→ Task goal: Using the material that follows, output exactly the lines from the one containing "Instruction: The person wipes" through the one containing "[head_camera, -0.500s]", with both ends kept.

START Data provided

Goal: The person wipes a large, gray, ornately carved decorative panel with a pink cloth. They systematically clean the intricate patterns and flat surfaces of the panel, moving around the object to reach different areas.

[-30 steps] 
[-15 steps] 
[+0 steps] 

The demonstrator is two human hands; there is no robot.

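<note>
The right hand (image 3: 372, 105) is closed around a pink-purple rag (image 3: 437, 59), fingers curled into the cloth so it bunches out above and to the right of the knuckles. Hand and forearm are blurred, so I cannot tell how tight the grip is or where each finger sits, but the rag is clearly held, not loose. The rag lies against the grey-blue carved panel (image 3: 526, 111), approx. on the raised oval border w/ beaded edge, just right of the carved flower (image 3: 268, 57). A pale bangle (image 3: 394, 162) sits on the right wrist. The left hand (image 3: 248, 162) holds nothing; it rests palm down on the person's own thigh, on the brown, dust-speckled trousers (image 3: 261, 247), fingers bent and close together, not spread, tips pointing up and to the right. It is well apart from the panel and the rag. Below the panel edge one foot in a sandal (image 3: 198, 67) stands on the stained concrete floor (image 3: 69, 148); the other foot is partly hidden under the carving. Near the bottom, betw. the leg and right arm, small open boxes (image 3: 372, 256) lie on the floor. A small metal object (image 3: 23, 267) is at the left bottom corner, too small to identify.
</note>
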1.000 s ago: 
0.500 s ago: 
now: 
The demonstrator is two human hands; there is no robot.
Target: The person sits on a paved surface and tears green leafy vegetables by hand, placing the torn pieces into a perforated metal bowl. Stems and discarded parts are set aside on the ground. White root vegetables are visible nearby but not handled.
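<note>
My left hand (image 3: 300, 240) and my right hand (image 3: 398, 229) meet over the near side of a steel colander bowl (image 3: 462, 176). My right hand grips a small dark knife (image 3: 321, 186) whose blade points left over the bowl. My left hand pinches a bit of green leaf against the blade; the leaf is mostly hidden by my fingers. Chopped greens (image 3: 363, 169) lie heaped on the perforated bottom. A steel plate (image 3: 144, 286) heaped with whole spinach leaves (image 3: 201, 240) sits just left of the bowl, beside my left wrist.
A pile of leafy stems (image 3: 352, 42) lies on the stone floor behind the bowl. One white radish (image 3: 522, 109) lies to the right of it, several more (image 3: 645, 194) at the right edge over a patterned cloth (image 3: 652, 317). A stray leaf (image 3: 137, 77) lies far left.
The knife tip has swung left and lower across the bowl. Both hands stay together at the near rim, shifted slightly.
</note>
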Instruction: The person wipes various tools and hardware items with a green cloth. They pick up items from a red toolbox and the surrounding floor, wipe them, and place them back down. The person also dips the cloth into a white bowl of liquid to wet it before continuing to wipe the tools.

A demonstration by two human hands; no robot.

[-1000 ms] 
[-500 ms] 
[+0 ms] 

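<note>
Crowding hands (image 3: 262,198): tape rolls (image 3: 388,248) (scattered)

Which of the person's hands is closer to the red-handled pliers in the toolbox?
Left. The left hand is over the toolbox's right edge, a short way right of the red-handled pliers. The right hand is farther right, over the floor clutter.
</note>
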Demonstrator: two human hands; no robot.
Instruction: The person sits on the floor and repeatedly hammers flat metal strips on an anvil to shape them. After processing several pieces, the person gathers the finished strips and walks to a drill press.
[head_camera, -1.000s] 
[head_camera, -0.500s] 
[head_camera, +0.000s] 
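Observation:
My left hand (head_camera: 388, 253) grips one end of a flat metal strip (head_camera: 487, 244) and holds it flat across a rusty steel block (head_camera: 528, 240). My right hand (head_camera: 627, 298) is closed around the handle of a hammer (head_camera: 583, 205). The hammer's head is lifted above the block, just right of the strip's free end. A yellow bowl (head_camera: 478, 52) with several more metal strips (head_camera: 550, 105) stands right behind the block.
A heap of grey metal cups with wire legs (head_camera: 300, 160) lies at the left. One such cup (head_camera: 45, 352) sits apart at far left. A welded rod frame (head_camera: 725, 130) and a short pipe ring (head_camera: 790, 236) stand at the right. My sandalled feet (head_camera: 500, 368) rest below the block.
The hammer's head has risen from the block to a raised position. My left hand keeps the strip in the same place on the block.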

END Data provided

→ Your solution:
Instruction: The person wipes various tools and hardware items with a green cloth. They pick up items from a red toolbox and the surrounding floor, wipe them, and place them back down. The person also dips the cloth into a white bowl of liquid to wet it before continuing to wipe the tools.

A demonstration by two human hands; no robot.

[-1000 ms] 
[-500 ms] 
[+0 ms] 

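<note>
Crowding hands (image 3: 262,198): tape rolls (image 3: 388,248) (scattered)

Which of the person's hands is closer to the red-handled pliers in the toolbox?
Left. The left hand is over the toolbox's right edge, a short way right of the red-handled pliers. The right hand is farther right, over the floor clutter.
</note>
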Demonstrator: two human hands; no robot.
Instruction: The person sits on the floor and repeatedly hammers flat metal strips on an anvil to shape them. After processing several pieces, the person gathers the finished strips and walks to a drill press.
[head_camera, -1.000s] 
[head_camera, -0.500s] 

This finishes the answer to the exercise.